- **SOURCE MATERIAL**:

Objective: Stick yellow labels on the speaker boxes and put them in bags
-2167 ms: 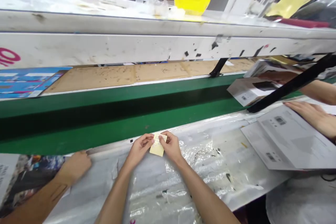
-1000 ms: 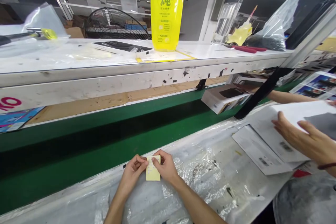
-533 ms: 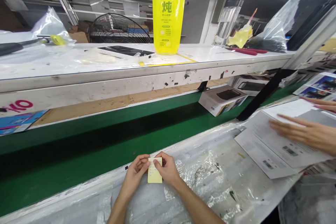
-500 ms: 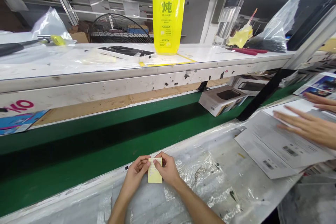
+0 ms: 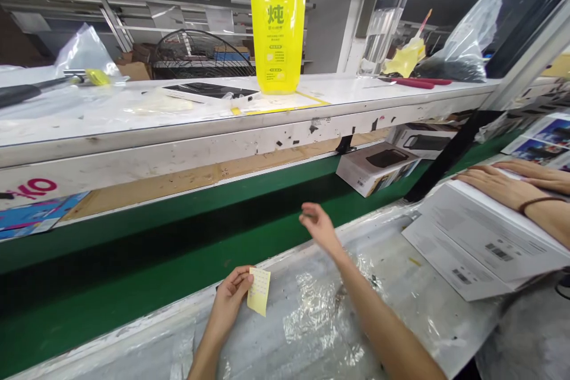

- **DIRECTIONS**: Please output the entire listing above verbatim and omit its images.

- **COMPLETED TASK**:
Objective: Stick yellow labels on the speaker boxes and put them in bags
-2167 ms: 
-1000 ms: 
-533 ms: 
-500 ms: 
+0 ms: 

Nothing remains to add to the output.